Cependant, celui que l’on considère comme le véritable père des ballets russes est Marius Petipa (1819-1910), danseur et chorégraphe français qui fut d’abord danseur étoile, puis premier maître de ballet du Théâtre impérial de Saint-Pétersbourg. Il produisit plus de 60 ballets, dont La Belle au bois dormant et Le Lac des cygnes.
Au début du XXe siècle, les ballets russes de Serge Diaghilev émerveillèrent l’Europe.

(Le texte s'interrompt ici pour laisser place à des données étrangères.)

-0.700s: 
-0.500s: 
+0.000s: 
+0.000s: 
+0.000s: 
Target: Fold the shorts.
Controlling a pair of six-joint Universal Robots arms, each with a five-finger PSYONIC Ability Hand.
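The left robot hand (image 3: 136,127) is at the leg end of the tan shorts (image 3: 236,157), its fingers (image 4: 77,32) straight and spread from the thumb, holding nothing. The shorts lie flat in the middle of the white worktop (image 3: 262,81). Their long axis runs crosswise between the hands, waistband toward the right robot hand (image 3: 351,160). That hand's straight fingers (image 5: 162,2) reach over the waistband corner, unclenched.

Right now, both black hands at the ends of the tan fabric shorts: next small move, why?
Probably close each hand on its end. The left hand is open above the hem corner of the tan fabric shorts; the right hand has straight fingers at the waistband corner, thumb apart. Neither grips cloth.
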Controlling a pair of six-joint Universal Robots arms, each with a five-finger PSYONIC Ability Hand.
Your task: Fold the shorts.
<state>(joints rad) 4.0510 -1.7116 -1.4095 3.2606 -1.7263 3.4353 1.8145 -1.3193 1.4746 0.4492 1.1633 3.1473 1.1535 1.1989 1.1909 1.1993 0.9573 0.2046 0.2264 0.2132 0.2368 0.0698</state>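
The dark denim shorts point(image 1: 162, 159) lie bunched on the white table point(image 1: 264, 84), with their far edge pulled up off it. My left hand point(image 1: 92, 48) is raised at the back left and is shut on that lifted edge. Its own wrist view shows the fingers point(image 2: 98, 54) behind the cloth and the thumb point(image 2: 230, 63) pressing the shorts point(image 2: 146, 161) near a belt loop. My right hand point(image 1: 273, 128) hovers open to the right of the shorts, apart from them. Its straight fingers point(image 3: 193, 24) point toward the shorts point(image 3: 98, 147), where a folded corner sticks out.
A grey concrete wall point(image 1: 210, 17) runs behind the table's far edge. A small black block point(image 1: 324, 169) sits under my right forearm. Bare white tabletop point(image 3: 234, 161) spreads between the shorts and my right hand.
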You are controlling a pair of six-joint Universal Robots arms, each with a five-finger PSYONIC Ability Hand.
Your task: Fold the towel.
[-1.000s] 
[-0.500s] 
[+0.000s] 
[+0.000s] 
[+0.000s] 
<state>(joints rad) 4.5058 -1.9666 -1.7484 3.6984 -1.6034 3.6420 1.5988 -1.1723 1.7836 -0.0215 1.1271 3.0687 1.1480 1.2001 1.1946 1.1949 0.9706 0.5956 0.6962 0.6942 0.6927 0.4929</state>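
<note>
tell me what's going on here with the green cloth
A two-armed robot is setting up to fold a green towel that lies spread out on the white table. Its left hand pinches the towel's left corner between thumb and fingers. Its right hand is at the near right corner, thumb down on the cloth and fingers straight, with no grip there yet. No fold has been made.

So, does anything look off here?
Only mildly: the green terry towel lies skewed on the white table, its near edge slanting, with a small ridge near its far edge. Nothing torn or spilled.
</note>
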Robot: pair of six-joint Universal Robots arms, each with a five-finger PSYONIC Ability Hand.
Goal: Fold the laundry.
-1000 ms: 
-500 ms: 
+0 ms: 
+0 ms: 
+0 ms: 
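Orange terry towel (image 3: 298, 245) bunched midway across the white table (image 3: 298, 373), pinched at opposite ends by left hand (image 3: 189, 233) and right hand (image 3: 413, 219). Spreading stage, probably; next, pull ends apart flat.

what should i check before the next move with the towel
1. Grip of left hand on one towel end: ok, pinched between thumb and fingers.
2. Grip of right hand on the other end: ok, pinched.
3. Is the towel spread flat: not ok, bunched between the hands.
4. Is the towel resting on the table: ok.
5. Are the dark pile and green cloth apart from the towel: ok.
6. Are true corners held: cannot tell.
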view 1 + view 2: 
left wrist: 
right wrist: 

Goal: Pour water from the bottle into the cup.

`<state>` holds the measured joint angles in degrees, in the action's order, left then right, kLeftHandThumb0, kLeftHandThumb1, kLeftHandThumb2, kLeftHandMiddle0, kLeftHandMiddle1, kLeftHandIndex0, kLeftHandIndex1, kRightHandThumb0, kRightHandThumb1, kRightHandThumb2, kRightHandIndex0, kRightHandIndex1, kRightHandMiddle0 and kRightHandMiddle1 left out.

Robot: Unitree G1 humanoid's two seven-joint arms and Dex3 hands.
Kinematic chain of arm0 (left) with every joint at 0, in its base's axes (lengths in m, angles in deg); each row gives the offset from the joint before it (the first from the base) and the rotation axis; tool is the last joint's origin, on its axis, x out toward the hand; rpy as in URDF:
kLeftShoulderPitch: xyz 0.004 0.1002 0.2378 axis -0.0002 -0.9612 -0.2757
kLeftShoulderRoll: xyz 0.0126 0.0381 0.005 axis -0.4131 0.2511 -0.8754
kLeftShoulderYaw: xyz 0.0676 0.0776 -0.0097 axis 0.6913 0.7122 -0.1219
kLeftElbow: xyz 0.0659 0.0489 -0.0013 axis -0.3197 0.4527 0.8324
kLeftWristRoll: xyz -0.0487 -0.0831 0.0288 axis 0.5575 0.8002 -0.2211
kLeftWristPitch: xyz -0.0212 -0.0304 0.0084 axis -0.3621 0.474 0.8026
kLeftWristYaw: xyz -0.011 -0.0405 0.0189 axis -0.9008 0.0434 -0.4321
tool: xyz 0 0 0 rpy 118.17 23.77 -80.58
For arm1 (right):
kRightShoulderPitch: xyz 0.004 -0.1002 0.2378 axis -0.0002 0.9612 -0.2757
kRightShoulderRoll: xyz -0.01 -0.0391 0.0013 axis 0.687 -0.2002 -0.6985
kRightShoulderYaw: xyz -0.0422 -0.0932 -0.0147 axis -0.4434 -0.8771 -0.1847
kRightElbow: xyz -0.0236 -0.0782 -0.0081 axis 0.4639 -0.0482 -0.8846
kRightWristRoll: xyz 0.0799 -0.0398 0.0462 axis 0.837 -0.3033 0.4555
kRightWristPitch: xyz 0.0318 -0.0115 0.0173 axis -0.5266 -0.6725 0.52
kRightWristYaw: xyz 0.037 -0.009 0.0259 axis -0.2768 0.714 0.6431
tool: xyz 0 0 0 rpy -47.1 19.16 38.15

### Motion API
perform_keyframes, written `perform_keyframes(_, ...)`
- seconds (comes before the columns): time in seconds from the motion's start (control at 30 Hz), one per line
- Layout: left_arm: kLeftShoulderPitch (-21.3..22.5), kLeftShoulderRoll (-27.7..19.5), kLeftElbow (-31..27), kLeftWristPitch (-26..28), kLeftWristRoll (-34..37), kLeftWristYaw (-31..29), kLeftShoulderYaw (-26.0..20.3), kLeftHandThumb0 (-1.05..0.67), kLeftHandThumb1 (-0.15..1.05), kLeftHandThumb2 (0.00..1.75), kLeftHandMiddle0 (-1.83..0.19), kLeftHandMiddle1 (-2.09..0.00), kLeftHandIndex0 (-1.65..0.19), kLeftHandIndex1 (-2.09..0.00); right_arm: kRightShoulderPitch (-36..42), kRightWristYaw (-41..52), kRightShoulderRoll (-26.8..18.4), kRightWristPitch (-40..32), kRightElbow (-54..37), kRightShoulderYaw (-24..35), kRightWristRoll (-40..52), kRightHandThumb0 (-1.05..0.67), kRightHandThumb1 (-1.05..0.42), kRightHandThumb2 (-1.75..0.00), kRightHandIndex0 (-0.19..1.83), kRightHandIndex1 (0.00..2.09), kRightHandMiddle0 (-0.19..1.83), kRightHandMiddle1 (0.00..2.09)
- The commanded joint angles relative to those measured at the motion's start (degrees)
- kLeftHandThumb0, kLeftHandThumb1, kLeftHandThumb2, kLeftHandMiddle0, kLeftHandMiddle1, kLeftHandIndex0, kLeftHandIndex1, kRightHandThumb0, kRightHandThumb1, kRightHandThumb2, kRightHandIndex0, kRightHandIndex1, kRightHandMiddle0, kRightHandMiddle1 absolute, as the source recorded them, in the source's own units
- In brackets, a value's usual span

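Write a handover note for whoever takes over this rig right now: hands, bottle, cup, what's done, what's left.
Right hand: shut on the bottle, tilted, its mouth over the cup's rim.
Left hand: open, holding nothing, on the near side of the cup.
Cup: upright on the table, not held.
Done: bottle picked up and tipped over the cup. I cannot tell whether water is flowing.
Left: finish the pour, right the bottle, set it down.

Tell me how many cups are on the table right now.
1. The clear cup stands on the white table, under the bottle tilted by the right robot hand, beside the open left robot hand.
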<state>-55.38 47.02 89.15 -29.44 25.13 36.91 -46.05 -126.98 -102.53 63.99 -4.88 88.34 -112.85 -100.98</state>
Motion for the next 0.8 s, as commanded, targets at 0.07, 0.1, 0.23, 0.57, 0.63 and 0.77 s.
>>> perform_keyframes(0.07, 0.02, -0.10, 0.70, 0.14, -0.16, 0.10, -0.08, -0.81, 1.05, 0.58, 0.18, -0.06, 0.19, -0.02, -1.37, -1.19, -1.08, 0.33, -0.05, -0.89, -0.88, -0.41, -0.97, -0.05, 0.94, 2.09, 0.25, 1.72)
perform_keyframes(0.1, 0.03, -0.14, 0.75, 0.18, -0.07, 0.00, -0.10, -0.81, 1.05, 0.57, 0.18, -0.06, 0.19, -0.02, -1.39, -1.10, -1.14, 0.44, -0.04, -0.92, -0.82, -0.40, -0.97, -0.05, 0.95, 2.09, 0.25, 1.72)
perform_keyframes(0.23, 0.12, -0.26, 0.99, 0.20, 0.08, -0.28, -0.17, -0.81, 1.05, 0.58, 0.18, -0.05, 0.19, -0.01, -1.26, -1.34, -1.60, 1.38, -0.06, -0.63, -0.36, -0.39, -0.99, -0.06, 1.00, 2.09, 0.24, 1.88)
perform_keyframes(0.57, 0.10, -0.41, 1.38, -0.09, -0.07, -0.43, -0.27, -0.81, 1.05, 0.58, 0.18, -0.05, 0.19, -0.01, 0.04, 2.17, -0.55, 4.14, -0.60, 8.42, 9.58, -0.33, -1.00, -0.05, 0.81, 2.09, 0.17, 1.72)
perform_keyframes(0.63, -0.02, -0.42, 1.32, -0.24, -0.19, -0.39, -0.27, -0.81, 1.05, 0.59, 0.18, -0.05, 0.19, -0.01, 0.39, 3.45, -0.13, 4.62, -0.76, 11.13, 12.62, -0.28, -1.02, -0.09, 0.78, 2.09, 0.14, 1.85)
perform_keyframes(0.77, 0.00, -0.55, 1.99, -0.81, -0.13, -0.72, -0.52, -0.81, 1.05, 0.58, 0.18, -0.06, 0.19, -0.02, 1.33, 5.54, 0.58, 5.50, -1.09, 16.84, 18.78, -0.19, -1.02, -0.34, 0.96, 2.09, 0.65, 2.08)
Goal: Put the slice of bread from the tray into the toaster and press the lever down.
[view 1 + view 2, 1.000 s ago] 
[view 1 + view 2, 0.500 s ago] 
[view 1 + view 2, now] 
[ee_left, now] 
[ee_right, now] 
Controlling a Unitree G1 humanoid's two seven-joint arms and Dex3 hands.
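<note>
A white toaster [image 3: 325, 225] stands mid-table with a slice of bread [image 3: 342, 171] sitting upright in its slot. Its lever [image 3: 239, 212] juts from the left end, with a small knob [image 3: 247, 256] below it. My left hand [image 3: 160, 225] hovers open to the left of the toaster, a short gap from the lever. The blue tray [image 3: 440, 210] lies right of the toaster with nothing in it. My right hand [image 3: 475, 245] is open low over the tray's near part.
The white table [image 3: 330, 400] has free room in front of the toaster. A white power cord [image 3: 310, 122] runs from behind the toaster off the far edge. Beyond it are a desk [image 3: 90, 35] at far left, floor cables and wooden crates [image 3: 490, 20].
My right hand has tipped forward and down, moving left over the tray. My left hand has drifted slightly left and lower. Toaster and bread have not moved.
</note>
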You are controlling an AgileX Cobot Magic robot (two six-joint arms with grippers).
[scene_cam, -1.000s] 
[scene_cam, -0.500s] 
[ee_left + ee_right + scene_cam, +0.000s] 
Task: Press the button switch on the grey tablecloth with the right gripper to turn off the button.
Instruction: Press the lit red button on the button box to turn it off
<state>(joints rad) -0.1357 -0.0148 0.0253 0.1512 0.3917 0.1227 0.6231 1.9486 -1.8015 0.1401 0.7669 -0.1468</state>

Les décors, totalement inédits et créés par des artistes peintres tels qu’Alexandre Benois, Mikhaïl Larionov, Natalia Gontcharova et Léon Bakst, surprenaient et charmaient le public.

Théâtre

Le théâtre Maly, le plus ancien de Moscou, fut fondé en 1756, sur décret de l’impératrice Élisabeth Ire. Mais cet art ne commença à s’épanouir réellement que sous le règne de Catherine la Grande, qui fonda l’Administration impériale du théâtre et écrivit elle-même plusieurs pièces. À cette époque, Denis Fonzivine écrivit Le Brigadier (1769) et Le Mineur (1791), deux comédies satiriques toujours jouées aujourd’hui.

Cirque

Alors que les cirques occidentaux rapetissent et se raréfient, leurs homologues russes ressemblent toujours à ceux des contes pour enfants : des chevaux caracolent avec des acrobates sur leur dos, des tigres et des lions rugissent, des fildeféristes donnent le frisson et des clowns font les pitres. Pas étonnant que le cirque demeure très populaire en Russie : près de la moitié des Russes y vont une fois par an.